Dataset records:
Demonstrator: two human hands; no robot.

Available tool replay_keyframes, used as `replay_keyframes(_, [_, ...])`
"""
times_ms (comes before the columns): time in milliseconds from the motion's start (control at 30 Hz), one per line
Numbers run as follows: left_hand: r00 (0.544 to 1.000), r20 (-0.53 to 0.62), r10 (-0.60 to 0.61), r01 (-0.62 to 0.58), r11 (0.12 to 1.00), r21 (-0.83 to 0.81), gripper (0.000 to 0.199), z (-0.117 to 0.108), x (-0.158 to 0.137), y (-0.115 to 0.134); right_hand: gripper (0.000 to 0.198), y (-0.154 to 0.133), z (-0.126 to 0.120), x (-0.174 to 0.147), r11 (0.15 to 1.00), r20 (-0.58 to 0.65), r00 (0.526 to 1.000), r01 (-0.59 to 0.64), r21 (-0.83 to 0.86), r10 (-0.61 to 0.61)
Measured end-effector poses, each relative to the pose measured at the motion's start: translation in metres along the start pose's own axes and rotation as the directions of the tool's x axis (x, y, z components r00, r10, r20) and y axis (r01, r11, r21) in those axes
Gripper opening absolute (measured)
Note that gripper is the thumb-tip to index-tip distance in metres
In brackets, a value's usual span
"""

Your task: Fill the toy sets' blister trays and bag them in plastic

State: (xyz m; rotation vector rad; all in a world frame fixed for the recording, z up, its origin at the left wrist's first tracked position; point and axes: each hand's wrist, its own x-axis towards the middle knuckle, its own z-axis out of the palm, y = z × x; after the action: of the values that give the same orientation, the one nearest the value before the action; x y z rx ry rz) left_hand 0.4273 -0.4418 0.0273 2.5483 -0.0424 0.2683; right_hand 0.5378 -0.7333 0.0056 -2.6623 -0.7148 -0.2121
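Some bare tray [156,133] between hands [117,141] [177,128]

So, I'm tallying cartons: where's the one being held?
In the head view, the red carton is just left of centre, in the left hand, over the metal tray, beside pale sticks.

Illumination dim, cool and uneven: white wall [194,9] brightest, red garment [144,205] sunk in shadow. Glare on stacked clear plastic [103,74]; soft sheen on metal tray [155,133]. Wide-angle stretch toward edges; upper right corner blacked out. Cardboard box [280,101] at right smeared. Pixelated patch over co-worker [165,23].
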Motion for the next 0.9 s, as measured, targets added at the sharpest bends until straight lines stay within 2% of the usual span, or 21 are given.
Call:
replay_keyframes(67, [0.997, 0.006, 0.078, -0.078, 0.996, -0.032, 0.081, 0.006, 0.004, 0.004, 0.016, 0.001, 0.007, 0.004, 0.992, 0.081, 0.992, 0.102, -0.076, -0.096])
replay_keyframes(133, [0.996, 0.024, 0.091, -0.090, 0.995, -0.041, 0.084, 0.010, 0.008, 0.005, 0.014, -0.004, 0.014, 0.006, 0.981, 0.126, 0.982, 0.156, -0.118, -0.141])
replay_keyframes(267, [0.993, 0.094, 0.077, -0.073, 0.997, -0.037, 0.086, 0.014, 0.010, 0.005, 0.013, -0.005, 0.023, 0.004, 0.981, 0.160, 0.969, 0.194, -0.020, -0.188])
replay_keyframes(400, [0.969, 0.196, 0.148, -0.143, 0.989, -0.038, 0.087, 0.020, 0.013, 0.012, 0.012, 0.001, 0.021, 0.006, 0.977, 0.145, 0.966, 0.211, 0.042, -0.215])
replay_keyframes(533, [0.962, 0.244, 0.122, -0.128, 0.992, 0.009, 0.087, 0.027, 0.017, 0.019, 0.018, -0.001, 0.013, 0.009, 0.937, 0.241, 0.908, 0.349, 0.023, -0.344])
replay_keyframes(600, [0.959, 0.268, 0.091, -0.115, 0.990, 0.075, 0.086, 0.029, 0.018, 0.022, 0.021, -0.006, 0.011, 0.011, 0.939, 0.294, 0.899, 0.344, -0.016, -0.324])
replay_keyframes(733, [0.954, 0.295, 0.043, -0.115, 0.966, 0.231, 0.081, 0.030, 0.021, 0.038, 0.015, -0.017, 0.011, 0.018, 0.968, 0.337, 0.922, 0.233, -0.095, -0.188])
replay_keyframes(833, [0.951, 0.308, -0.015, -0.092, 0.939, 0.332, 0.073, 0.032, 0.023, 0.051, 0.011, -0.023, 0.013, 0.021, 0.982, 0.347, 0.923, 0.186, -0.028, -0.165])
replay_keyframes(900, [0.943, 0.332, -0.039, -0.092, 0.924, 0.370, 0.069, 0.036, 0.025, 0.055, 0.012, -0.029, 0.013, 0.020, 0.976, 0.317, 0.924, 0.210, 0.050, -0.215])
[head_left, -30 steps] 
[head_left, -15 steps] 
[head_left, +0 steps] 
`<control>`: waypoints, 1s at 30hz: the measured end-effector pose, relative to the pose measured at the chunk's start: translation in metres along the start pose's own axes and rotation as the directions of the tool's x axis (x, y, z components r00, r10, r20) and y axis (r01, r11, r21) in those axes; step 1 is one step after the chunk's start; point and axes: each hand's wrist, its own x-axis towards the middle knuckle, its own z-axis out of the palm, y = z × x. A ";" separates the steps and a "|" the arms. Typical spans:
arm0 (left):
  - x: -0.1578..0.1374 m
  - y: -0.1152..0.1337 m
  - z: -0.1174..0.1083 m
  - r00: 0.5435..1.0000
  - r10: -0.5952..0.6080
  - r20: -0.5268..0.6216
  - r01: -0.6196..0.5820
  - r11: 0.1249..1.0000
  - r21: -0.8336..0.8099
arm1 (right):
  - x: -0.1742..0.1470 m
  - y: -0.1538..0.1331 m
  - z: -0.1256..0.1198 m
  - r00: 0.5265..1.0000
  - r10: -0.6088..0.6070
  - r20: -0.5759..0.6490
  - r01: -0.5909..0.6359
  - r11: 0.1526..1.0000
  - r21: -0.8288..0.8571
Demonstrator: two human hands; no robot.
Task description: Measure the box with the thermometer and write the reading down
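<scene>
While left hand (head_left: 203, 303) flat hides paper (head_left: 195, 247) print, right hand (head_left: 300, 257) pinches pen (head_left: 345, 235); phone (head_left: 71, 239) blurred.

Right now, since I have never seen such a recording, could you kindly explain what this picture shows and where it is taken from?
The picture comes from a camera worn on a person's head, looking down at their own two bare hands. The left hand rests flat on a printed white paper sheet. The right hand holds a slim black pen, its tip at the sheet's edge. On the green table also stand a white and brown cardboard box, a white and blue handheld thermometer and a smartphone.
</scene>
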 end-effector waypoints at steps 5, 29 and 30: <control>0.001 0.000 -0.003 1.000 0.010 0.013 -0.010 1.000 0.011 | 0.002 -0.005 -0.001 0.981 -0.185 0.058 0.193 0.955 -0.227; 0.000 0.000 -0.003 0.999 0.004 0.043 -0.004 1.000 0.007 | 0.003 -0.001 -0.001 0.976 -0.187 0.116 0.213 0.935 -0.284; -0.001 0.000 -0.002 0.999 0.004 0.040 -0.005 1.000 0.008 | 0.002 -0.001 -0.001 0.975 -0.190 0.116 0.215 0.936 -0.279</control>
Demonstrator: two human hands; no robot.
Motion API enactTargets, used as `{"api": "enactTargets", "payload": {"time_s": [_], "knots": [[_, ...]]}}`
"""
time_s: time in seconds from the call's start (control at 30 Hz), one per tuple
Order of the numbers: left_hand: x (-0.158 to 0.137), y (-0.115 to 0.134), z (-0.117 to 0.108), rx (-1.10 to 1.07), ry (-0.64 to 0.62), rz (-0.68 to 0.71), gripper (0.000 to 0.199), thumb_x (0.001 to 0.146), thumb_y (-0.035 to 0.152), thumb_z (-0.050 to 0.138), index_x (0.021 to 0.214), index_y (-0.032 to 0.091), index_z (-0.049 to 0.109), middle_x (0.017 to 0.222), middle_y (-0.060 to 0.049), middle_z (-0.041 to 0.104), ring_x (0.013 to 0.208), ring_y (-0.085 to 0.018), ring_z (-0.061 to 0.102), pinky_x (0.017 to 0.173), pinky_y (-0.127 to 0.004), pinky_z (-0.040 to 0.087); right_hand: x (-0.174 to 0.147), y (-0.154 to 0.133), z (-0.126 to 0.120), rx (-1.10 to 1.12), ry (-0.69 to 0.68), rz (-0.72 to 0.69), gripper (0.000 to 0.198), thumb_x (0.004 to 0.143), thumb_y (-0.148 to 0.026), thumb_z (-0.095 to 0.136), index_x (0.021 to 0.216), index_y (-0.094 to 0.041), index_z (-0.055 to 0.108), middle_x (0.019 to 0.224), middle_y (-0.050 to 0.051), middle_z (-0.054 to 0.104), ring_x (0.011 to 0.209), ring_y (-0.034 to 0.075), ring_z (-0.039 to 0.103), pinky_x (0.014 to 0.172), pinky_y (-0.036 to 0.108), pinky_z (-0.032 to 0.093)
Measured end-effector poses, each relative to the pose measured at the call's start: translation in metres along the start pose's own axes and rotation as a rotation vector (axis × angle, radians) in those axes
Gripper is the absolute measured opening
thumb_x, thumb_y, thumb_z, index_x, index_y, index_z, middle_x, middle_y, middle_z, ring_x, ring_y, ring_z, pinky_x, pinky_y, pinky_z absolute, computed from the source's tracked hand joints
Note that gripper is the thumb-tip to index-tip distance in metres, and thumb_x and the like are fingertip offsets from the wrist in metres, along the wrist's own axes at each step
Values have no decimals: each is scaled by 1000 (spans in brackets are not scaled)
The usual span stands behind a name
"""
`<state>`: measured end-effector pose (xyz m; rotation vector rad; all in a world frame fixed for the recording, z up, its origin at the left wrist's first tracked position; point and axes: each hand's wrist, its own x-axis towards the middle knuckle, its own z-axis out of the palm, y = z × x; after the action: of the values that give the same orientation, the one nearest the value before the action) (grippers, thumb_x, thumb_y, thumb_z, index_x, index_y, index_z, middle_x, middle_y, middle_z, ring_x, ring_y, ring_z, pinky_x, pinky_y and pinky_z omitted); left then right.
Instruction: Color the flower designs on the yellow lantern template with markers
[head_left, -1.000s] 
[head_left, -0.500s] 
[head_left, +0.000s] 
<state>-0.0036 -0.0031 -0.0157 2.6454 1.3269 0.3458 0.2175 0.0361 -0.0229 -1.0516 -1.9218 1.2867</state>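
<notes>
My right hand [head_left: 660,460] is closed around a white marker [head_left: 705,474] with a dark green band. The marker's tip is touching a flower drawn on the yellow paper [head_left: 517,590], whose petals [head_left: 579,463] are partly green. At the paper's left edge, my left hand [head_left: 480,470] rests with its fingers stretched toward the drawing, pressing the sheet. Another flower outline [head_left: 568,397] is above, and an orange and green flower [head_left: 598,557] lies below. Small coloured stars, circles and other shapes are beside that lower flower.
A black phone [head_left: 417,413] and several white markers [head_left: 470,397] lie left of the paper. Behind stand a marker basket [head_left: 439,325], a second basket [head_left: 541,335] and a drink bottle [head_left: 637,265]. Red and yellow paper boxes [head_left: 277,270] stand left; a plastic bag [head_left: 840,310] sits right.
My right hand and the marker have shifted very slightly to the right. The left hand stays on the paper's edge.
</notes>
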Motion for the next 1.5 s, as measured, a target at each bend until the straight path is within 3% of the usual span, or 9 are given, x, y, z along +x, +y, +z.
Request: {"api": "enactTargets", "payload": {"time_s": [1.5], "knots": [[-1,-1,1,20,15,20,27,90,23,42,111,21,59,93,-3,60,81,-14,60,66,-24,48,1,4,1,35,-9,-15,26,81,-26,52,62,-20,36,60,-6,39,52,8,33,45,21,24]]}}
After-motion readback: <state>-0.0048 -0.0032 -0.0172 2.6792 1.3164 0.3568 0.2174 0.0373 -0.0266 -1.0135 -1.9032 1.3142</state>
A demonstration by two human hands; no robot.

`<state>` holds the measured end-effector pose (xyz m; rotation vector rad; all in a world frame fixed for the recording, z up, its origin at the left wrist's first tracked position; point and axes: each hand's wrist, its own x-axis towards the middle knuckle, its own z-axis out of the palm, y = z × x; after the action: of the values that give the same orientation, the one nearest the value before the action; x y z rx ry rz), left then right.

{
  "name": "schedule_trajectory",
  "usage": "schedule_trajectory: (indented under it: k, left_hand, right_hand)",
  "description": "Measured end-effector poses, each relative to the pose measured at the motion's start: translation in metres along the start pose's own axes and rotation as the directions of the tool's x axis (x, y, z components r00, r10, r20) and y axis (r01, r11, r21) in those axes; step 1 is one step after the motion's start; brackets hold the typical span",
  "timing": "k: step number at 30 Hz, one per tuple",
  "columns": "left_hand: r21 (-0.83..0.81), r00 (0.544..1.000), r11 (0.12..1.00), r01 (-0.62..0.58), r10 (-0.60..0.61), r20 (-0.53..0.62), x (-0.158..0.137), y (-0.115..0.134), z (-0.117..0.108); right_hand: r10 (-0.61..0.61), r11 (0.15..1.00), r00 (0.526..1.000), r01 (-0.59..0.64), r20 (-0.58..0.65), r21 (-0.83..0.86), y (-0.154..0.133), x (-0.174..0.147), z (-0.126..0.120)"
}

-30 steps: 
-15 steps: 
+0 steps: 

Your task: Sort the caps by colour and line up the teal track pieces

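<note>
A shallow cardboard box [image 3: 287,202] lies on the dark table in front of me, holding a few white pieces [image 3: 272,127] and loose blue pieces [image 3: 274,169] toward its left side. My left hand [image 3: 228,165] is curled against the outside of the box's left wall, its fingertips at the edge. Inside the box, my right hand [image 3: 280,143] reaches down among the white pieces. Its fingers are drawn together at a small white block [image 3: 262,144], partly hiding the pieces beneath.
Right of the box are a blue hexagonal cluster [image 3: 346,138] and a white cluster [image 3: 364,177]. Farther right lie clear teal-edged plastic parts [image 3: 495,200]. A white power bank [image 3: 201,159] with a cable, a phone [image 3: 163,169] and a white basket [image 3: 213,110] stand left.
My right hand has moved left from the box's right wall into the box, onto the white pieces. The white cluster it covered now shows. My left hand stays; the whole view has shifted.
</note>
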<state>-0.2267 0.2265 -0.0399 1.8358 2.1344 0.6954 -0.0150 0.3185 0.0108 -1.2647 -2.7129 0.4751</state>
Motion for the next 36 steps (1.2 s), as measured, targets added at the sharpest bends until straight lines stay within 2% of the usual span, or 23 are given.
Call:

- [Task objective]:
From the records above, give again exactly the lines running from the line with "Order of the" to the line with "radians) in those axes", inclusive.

- [Written response]:
Order of the numbers: left_hand: x (-0.158 to 0.137), y (-0.115 to 0.134), z (-0.117 to 0.108), rx (-1.10 to 1.07), ry (-0.64 to 0.62), rz (-0.68 to 0.71), gripper (0.000 to 0.199), thumb_x (0.001 to 0.146), thumb_y (-0.035 to 0.152), thumb_z (-0.050 to 0.138), index_x (0.021 to 0.214), index_y (-0.032 to 0.091), index_z (-0.049 to 0.109), middle_x (0.017 to 0.222), middle_y (-0.060 to 0.049), middle_z (-0.041 to 0.104), ring_x (0.013 to 0.208), ring_y (-0.085 to 0.018), ring_z (-0.061 to 0.102), pinky_x (0.017 to 0.173), pinky_y (-0.127 to 0.004), pinky_z (-0.040 to 0.087); right_hand: x (-0.174 to 0.147), y (-0.154 to 0.133), z (-0.126 to 0.120), rx (-1.10 to 1.12), ry (-0.69 to 0.68), rz (-0.72 to 0.69), gripper (0.000 to 0.198), thumb_x (0.004 to 0.143), thumb_y (-0.148 to 0.026), thumb_z (-0.095 to 0.136), index_x (0.021 to 0.216), index_y (-0.094 to 0.041), index_z (-0.055 to 0.108), middle_x (0.019 to 0.224), middle_y (-0.050 to 0.051), middle_z (-0.054 to 0.104), ring_x (0.011 to 0.209), ring_y (-0.034 to 0.075), ring_z (-0.039 to 0.103), pinky_x (0.014 to 0.172), pinky_y (-0.036 to 0.108), pinky_z (-0.032 to 0.093)
Measured end-effector poses, each relative to the pose measured at the call's start: translation in metres along the start pose's own axes and rotation as a rotation vector (axis × angle, radians) in those axes

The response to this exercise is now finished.